Retorno à Guerra Fria

 

Didier Burkhalter tentaria então a inserir a Suíça nas relações de força das grandes potências no Oriente Médio.

Pelo menos é a opinião de Hasni Abidi: “Com o veto chinês e russo no Conselho de Segurança para a questão síria, as relações tensas entre a Rússia e os ocidentais no caso do nuclear iraniano, o mundo dá a impressão de voltar à Guerra Fria (1945-1989). Foi um época em que os bons ofícios da diplomacia suíça e sua neutralidade estiveram em seu apogeu.”

A Suíça procura hoje posicionar-se nessa “nova configuração do cenário internacional marcada por um novo vigor da Rússia e um certo declínio das grandes potências ocidentais, sem esquecer as mudanças geoestratégicas consecutivas da Primavera Árabe”, analisa Hasni Abidi.

Reposicionar a diplomacia

 

O especialista do Oriente Médio Yves Besson também fala em reposicionamento da diplomacia suíça, com a volta de uma concepção mais tradicional e estrita da neutralidade. “Desde que assumiu o cargo, Didier Burkhalter pronunciou a cada uma de suas raras intervenções públicas a palavra neutralidade para as situações não europeias.”

Aliás, o ministro suíço lembrou diante dos jornalistas em Genebra que sua prioridade é estreitar as relações da Suíça com seus vizinhos imediatos.

Pode-se então falar de ruptura, da parte do muito moderado Didier Burkhalter, com a linha seguida pela sua predecessora Micheline Calmy-Rey, cuja “diplomacia pública” procurava chamar a atenção tanto da população suíça como das chancelarias estrangeiras?
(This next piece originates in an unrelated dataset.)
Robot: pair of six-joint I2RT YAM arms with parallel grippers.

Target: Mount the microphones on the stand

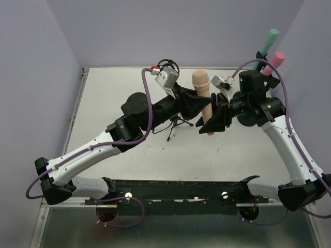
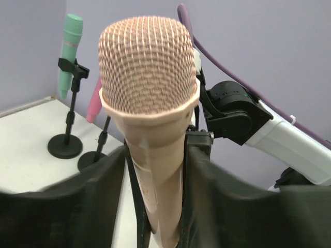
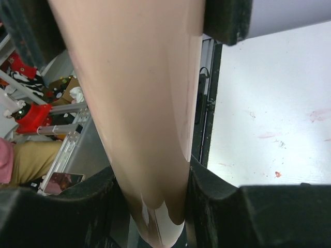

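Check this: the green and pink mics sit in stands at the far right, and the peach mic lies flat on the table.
Wrong on one point: the peach mic is not lying flat. It is head up, held between the left gripper and right gripper, as the top view shows. The green mic and pink mic do sit in stands at the far right.

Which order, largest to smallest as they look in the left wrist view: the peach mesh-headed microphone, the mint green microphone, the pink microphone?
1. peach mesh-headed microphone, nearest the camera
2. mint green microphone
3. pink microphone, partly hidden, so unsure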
Yves Besson e Hasni Abidi acham que sim.

“Todo novo ministro deve marcar seu território e, portanto, romper com a política do antecessor. Mesmo se ainda é embrionária, há ruptura linha, de concepção e de visão do novo ministro das Relações Exteriores”, argumenta Hasni Abidi. 

Em Genebra, o Conselho dos Direitos Humanos da ONU adotou uma resolução condenando os ataques das autoridades de Damasco contra civis.

O texto foi aprovado por 37 votos. A Rússia, a China e Cuba votaram contra. Três se abstiveram.

A resolução proposta pelo Catar, Turquia, Arábia Saudita e Coveite e apoiado por 52 países, entre eles a Suíça, pede que o governo sírio autorize o “livre acesso e sem entraves da ONU e das agências humanitárias para fazer uma avaliação completa das necessidades em Homs e outras regiões.”

O documento “deplora as ações brutais do regime sírio nos últimos 11 meses, notadamente o uso da artilharia pesada e de tanques contra bairros residenciais, causando “milhares de mortos” civis  e levando dezenas de milhares de pessoas a fugirem.

Ele condena as perseguições e os assassinatos  de opositores, de defensores dos direitos humanos e de jornalistas.

Exprime também a preocupação da ONU com a falta de acesso à comida, aos cuidados médicos básicos e ao combustível e também com as ameaças e atos de violência contra o pessoal médico, pacientes e instalações de saúde.

A Rússia pediu o voto denunciando um texto “desequilibrado” e refletindo uma “visão política unilateral” de certos países acerca da situação da Síria.